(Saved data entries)

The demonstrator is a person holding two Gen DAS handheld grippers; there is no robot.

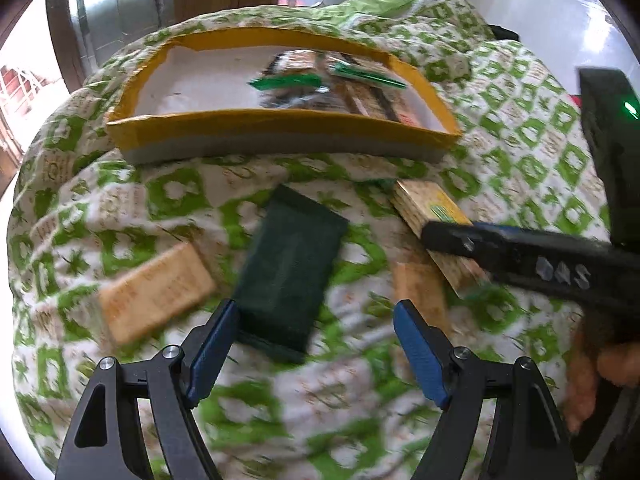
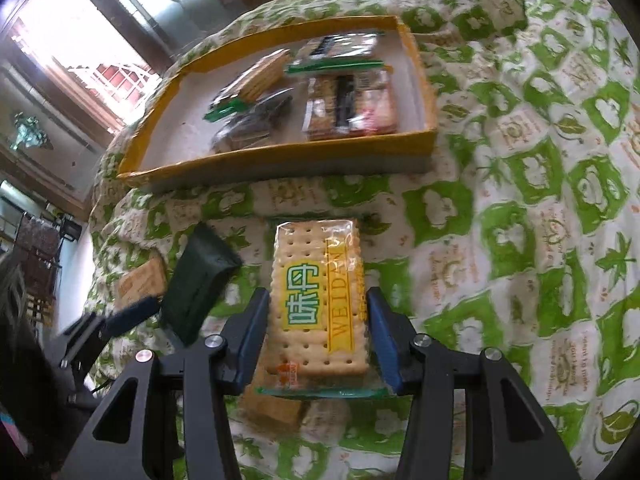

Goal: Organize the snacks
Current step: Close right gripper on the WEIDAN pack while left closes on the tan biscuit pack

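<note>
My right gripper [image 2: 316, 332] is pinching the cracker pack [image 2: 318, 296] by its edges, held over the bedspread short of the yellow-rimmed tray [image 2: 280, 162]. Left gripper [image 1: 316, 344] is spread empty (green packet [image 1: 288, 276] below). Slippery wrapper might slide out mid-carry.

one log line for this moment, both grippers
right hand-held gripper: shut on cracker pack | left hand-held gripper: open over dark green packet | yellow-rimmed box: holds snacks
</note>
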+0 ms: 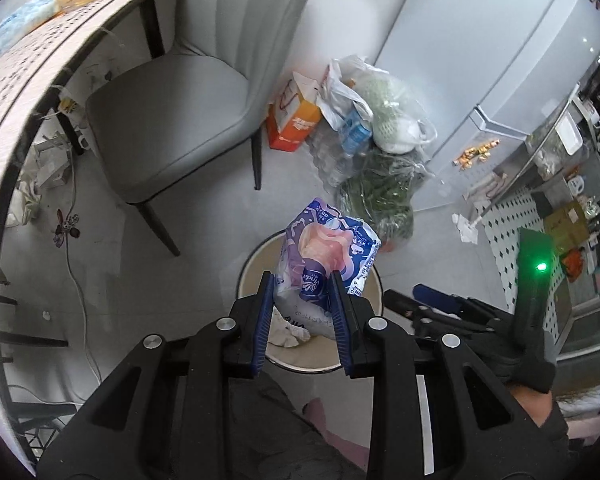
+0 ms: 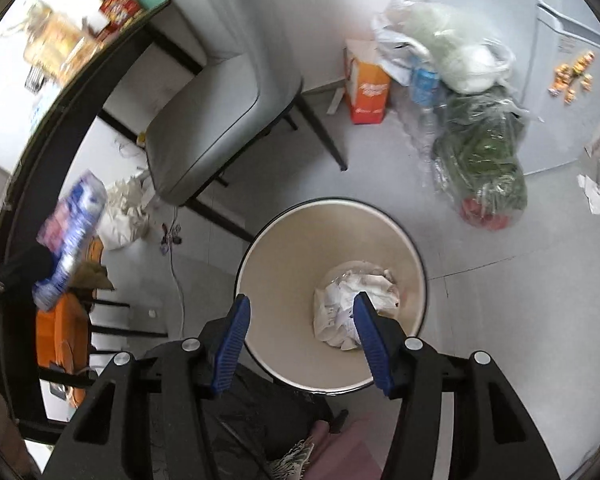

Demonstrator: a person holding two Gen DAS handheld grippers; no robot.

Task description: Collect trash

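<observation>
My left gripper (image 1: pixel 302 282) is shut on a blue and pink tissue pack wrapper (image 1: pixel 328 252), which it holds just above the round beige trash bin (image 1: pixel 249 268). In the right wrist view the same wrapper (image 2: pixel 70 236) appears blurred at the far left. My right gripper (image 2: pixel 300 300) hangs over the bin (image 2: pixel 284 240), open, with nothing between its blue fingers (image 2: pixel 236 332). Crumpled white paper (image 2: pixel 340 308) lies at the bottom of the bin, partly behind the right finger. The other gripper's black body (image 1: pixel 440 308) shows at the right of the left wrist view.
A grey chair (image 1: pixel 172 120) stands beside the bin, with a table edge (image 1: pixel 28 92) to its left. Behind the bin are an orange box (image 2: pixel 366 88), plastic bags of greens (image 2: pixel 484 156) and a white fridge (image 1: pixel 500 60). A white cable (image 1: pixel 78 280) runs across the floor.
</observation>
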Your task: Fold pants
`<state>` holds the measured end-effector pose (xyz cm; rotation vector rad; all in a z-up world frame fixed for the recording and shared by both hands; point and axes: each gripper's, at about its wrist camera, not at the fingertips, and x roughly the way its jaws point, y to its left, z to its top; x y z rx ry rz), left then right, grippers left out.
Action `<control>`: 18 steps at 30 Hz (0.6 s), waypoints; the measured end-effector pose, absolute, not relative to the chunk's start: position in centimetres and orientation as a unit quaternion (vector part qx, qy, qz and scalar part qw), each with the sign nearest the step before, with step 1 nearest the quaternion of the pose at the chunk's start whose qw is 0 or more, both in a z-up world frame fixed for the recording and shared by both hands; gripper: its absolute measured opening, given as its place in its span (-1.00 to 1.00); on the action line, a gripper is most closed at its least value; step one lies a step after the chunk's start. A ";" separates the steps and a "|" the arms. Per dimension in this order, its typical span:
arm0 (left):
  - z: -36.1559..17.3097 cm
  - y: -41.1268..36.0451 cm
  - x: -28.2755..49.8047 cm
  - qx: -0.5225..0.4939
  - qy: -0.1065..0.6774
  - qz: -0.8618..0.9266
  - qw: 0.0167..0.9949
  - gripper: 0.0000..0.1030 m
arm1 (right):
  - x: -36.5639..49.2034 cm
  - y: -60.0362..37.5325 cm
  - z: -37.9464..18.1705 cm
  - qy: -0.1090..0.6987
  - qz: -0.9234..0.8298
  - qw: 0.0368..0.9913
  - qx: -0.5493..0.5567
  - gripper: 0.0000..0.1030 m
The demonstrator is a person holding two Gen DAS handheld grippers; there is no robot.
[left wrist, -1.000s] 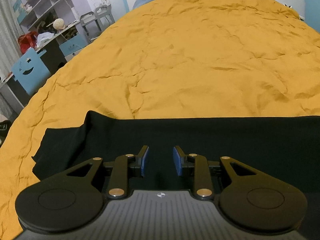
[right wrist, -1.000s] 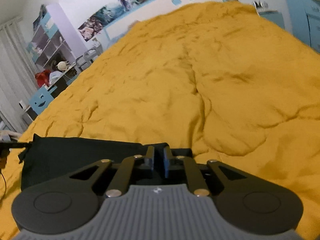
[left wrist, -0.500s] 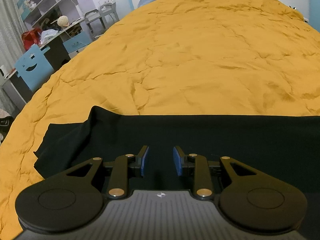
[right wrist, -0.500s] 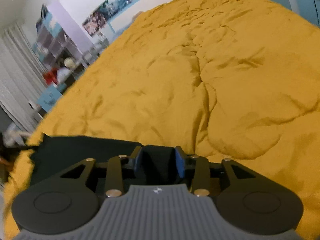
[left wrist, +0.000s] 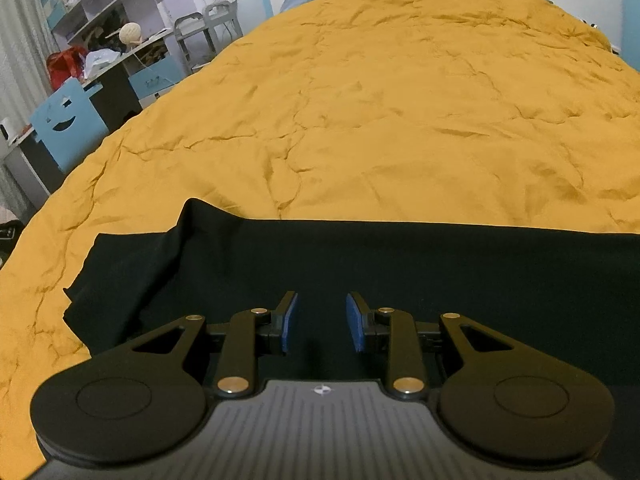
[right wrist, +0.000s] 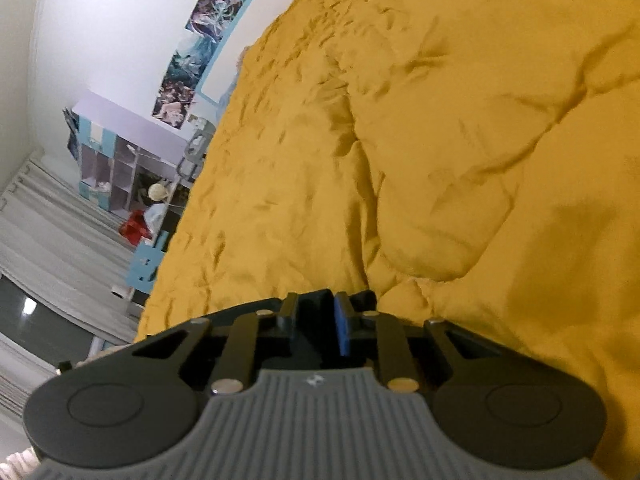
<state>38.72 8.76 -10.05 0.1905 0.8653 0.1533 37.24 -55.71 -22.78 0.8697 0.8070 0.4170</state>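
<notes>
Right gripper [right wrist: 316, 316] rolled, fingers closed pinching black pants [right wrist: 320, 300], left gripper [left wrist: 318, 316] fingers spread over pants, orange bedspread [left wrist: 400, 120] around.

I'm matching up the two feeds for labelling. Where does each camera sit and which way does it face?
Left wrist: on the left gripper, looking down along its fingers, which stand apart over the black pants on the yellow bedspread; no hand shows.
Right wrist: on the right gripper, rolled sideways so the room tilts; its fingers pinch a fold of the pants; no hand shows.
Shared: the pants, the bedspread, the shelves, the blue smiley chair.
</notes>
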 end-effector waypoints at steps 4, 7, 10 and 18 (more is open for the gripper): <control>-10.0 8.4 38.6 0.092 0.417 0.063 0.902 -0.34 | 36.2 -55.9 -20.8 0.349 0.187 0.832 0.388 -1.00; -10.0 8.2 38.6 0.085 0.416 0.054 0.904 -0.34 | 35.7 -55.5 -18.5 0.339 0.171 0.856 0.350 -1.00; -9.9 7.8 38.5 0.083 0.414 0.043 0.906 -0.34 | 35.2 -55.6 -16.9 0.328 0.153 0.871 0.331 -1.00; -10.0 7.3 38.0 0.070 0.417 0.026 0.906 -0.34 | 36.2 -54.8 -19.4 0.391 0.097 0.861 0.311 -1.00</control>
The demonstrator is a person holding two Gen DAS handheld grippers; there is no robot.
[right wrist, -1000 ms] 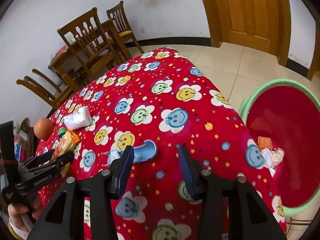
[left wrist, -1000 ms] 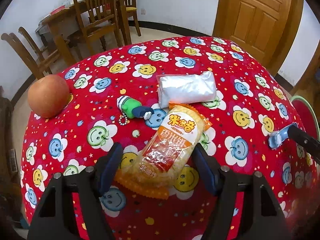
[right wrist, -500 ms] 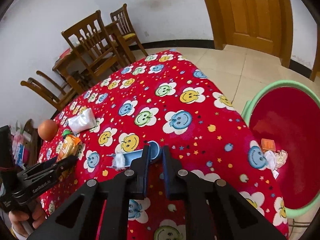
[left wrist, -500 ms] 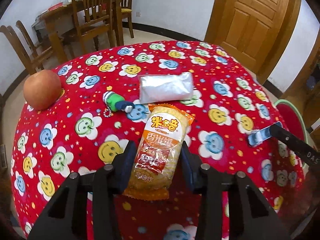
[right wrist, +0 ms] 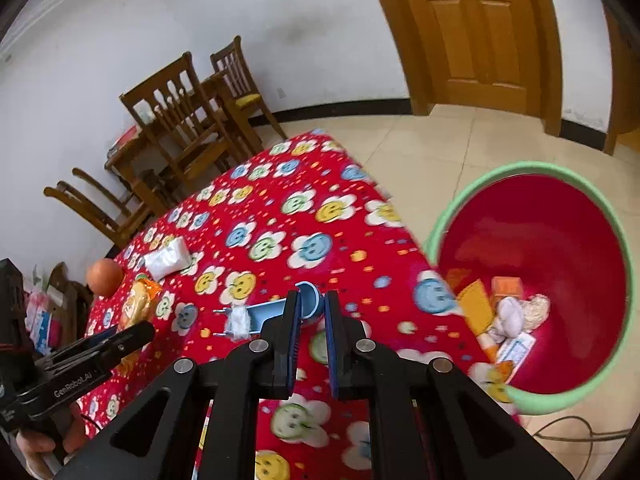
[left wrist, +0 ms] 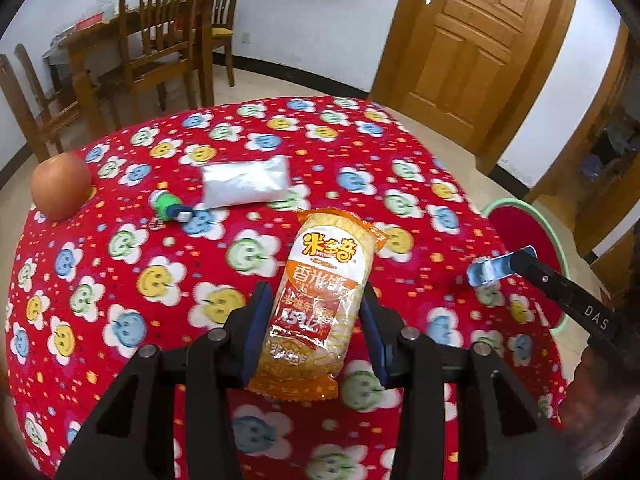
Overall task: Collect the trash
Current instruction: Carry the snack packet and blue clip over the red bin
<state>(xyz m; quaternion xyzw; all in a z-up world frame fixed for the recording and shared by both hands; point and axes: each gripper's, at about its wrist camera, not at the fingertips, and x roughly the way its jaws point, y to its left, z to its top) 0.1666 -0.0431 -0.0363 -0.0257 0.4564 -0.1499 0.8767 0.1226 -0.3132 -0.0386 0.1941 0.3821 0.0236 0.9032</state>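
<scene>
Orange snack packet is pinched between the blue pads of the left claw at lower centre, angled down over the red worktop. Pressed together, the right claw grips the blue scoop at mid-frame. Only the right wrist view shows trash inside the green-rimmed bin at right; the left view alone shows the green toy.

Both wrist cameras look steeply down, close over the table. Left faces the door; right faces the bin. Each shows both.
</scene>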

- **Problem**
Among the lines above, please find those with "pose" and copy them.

- **Reply to the task**
`<state>` holds the measured end-effector pose (xyz cm; rotation vector rad; all in a z-up world frame fixed for the recording and shared by both hands; point and axes: each gripper's, at about its wrist camera, not at the fingertips, and x roughly the way its jaws point, y to its left, z to its top; x y z rx ry rz), left then right, grippers left out.
Action `<control>`: 18 steps at 30 Hz (0.6 s), waypoints; the measured end-effector pose, absolute, not relative to the chunk's start: position in centimetres and orientation as a unit quaternion (vector part qx, qy, qz and scalar part qw), each with the sign nearest the step before, with step 1 nearest the quaternion of the pose at the chunk's start whose qw is 0 or more, both in a z-up world frame fixed for the recording and shared by both hands; gripper: its absolute measured opening, given as its place in its span (-1.00 to 1.00); on the action line, a gripper is most closed at its least value; step one lies a step after the chunk's start. A ";" separates the steps and a "|" the arms. Per dimension in this order, its typical span:

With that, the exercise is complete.